6

I am trying to define an XSD template for the following:

<template_data>
  <given_name lang="ENG">Zluty</given_name>
  <given_name lang="CES">Žlutý</given_name>
</template_data>

So far, I've come up with

<xs:complexType name="attribute_CES">
  <xs:attribute name="lang" type="xs:string" use="required" fixed="CES"/>
</xs:complexType>

<xs:complexType name="attribute_ENG">
  <xs:attribute name="lang" type="xs:string" use="required" fixed="ENG"/>
</xs:complexType>

<xs:element name="template_data">
  <xs:complexType>
    <xs:sequence>
      <xs:element name="given_name" type="attribute_CES"/>
      <xs:element name="given_name" type="attribute_ENG"/>          
    </xs:sequence>
  </xs:complexType>
</xs:element>

Problem is, this defines an element with one and the same name two times, each time with a different type, to which any XSD validator I've found protests.

As far as I know, you can require an attribute to have a specific value with the fixed option, and that is included in the definition of a (complex) type. So if you want the attribute with a different value, you would have to define a new type.

What I need is the template_data to include both given_names, exactly once with lang="CES", and exactly once with lang="ENG". Is there a way to write an xsd validation schema for that, or is that impossible (for example if the xml input doesn't conform to standards)?

Humungus
  • 575
  • 2
  • 5
  • 16
  • This is not possible with XSD since this means validating the content - XSD can only validate the schema. You'll need something like [Schematron](http://en.wikipedia.org/wiki/Schematron) to achieve what you need. – Filburt Mar 12 '14 at 14:40
  • Really? I've seen some basic content validation with XSD, using `restriction` (http://www.w3schools.com/schema/schema_facets.asp) and with `fixed` in attributes (http://www.w3schools.com/schema/schema_simple_attributes.asp), or with types. – Humungus Mar 12 '14 at 14:49

1 Answers1

7

You can't declare two elements with the same name with different types in the same context, but I think I understand what you want to do.

If you really had elements with very different contents, it would make sense to create two types (and it would also make sense for them to have different names or to at least occur in another context). Since your data is similar, and the main difference is an attribute which describes the text content of the element, you can create one type and restrict the values the attribute can receive:

<xs:complexType name="languageType">
    <xs:simpleContent>
        <xs:extension base="xs:string">
            <xs:attribute name="lang" use="required">
                <xs:simpleType>
                    <xs:restriction base="xs:NMTOKEN">
                        <xs:enumeration value="ENG"/>
                        <xs:enumeration value="CES"/>
                    </xs:restriction>
                </xs:simpleType>
            </xs:attribute>
        </xs:extension>
    </xs:simpleContent>
</xs:complexType>

In languageType above you have simple content (xs:string) and a required lang attribute which can only have two values: ENG or CES.

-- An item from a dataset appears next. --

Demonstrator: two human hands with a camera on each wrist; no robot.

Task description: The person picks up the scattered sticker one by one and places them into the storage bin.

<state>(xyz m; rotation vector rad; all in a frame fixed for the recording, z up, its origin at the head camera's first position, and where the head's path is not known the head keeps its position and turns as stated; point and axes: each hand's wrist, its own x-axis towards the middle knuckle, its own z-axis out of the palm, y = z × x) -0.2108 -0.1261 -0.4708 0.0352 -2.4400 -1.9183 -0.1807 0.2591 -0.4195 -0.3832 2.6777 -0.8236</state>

If you want to guarantee that there are exactly two elements, you can restrict that in your template_data element definition with minOccurs="2" and maxOccurs="2" for the given_name child element:

<xs:element name="template_data">
    <xs:complexType>
        <xs:sequence>
            <xs:element name="given_name" type="languageType" minOccurs="2" maxOccurs="2"/>        
        </xs:sequence>
    </xs:complexType>
    ...

Now it is still possible to have two given_name elements with the same lang="ENG" attribute. To restrict that we can add a xs:key definition in the context of template_data element definition:

<xs:element name="template_data">
    <xs:complexType> ... </xs:complexType>
    <xs:key name="languageKey">
        <xs:selector xpath="given_name" />
        <xs:field xpath="@lang"/>
    </xs:key>
</xs:element>

The xs:key uses the nested given_name as a selector and its lang attribute as the key field. It won't allow duplicate fields, that means it will not allow two given_name elements with the same lang atrributes. Since you only allow two, and they can only be ENG or CES, one has to be ENG, and the other CES.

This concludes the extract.